Thursday, October 29, 2020

Yacht Racing and Agile Transformations

An organization’s agile leadership team reached out to me to review their agile transformation approach.  Their Senior VP who was leading the organization wanted their software development to be state-of-the-art.  They reasoned that agile development was state-of-the-art, so a transformation initiative was underway to adopt agile development  methods.  They had experienced agilists leading the transformation effort with a well constructed, long-term approach.  We spent time together every other Friday to discuss various issues and concerns raised as they proceeded forward.


One day a business analyst in the organization reached out to me asking how I would answer the Senior VP’s question regarding how other organizations calculated ROI of an agile transformation.  Great question.  I should have responded with ‘Yacht racing!’ as in the America’s Cup Race yacht race.  I wasn’t as pithy at that time.


Why ‘Yacht racing!’?  Not that I’m into yacht racing.  I sail a 16 foot, center-board, Vanguard 420 sailboat on small lakes.  Oceans are too big for my sailing abilities.   I have a general interest in the America’s Cup yacht racing tournament.  As you may be aware, the racing world was in shock when 1988 Dennis Connor and the San Diego Yacht Club responded to a challenge race with a multihull catamaran.  This started the monohull vs multihull design innovation race.  Near 2010, yacht racing took another turn as hydrofoils and rigid sails were added to the design, doubling racing speeds.  Even today, yacht designs are changing as they add dynamic hydrofoils to monohull yacht racing akin to a shovel-snouted lizard lifting their legs to cool off.  Each America’s Cup, yacht racing design teams have to accept the defending team’s yacht design terms otherwise they don’t race.   


Equally, agile development methods can be key to how certain markets operate.   For example, a leading micro-services, REST-API, as-a-service, DevOps offering in the customer relationship management (CRM) space, would likely use mature agile development methods to constantly release a stream of customer value while staying always-in-production.  To participate in the same market as our mythical CRM as-as-Service offering, competitors would likely have to match the leader’s capabilities and innovate better, faster and smarter to take market share.  Agile development methods are table stakes to participate in the market.


Let’s assume that before we undergo a transformation, that we’re a capable competitor in our market using reasonably mature traditional development methods (waterfall, spiral, sequential, etc).  What are the costs of a transformation?  New organization, new decision making methods, new development methods, new validation methods, new roles, new leadership behaviors, new architecture, and new delivery methods are just a few costs to incur.  However, the highest cost items are time and talent.  My estimate is that an agile transition will take on the order of 3 to 5 years from start to maturity and will yield, at least, a 20% turnover in key, talented people.

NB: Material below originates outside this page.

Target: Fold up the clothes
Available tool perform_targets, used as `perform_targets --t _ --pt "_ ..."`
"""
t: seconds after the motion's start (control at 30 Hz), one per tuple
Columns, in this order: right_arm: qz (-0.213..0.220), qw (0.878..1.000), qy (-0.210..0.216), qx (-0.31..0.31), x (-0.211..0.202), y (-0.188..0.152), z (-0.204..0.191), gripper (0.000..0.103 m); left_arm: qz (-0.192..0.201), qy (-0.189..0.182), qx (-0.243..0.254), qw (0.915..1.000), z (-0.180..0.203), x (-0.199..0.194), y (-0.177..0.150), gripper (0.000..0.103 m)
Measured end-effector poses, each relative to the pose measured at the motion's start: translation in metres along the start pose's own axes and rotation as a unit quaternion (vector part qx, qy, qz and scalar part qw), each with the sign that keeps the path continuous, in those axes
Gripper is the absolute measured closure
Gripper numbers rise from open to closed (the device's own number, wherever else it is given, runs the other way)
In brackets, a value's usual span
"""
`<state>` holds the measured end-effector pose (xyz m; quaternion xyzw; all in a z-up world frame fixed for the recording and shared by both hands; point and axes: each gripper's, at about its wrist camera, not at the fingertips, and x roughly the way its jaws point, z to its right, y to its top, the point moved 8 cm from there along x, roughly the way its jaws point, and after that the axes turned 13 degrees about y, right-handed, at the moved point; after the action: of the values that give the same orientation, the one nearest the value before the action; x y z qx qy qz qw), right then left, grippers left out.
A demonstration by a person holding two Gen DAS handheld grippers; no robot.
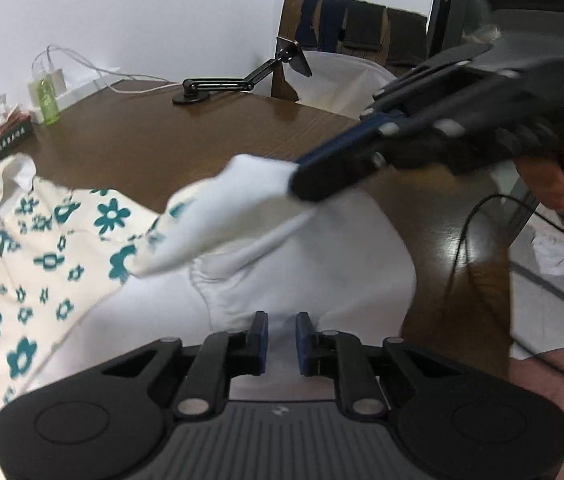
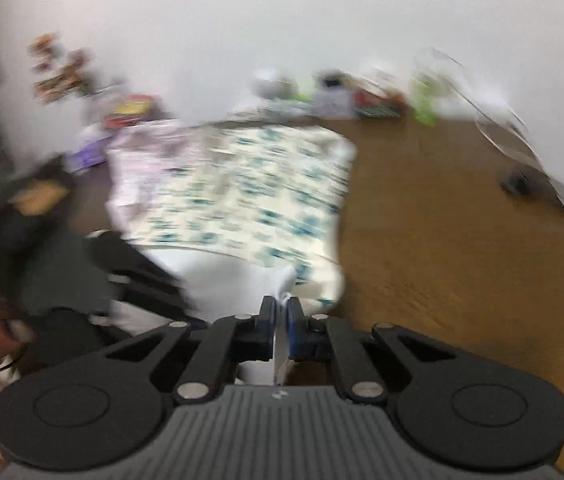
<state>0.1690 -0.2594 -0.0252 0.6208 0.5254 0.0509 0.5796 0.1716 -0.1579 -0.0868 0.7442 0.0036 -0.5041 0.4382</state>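
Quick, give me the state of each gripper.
Left gripper: open, fingers either side of the white fabric, not pinching it.
Right gripper: shut on a white edge of the floral garment, lifting it.

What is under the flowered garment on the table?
The flowered garment lies on the brown table; the right gripper lifts one corner, showing its plain white inside. Whatever lies beneath the flat part is covered.

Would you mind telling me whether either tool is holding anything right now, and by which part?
The right tool pinches the floral garment by a white corner of its edge, lifted off the table. The left tool is open, holding nothing.
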Motion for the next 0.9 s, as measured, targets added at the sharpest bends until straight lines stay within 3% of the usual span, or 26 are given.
perform_targets --t 0.1,0.23,0.27,0.4,0.53,0.6,0.73,0.9 --pt "-0.055 0.997 0.014 -0.061 0.024 -0.009 -0.032 0.097 0.013 0.017 -0.026 0.9994 -0.016 -0.028 -0.012 0.084" --pt "-0.133 0.989 0.004 -0.067 0.064 -0.036 -0.032 0.094 0.022 0.082 -0.055 0.9948 -0.048 -0.060 -0.033 0.083" --pt "-0.138 0.988 0.002 -0.065 0.070 -0.040 -0.031 0.088 0.023 0.099 -0.063 0.9928 -0.057 -0.067 -0.037 0.082" --pt "-0.098 0.994 0.031 -0.029 0.051 -0.027 -0.029 0.065 0.019 0.172 -0.091 0.9808 -0.101 -0.094 -0.051 0.070" --pt "-0.029 0.999 0.003 0.039 0.008 0.013 0.003 0.056 0.000 0.234 -0.115 0.9653 -0.156 -0.120 -0.059 0.058" --pt "-0.006 0.997 -0.017 0.071 -0.008 0.031 0.022 0.053 -0.031 0.259 -0.118 0.9581 -0.180 -0.126 -0.070 0.052" --pt "-0.018 0.993 -0.026 0.117 0.007 0.042 0.055 0.046 -0.081 0.229 -0.124 0.9621 -0.195 -0.120 -0.099 0.052" --pt "-0.053 0.985 -0.030 0.161 0.051 0.034 0.088 0.046 -0.105 0.205 -0.133 0.9640 -0.198 -0.102 -0.124 0.056"
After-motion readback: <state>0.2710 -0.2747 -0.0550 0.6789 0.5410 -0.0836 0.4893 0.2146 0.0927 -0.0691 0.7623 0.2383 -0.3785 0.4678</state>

Under what circumstances does something this costly merit consideration?  I can only think of two circumstances.  The first is we want to disrupt the market before our competitors disrupt the market, like Dennis Connor’s move to multihull yachts did for the America’s Cup race.  The other is that our market has been disrupted and we are forced to follow the new leader.  These are big gambles and require strategic consideration, investment and commitment.


Let’s head back to ROI of the ‘desire to be state-of-the-art’ reason for going with an agile transformation.  Both traditional and agile development methods can be state-of-the-art, in their own way, and deliver market-leading customer value.  The assumption that a development methodology is only state-of-the-art if it is an agile development method is incorrect.  From my experience and reasoning (that’s another series of blog posts to be written), the difference in customer delivered quality between traditional and agile methods operating at full maturity is relatively small.  With the cost of an agile transition in effort, time and talent being extremely high, the ROI is low when shifting from one state-of-the-art method to another is the sole benefit.


What’s much more critical is when the market is defined by agile development characteristics.  For example, in our mythical CRM market leader described above.  This fictional CRM market, micro-services, REST-API, as-a-service, DevOps, constant stream of customer value and staying always-in-production are aligned with agile development methods.  Hence, even with state-of-the-art traditional methods, market participation and leadership would be extremely difficult without a transition to agile development methods.


If an agile transformation won’t help you redefine your market, making improvements to your traditional development capabilities will likely deliver better returns.


Why do an agile transformation?  Remember Yacht racing.  Be the winner in applying agile development methods in your market.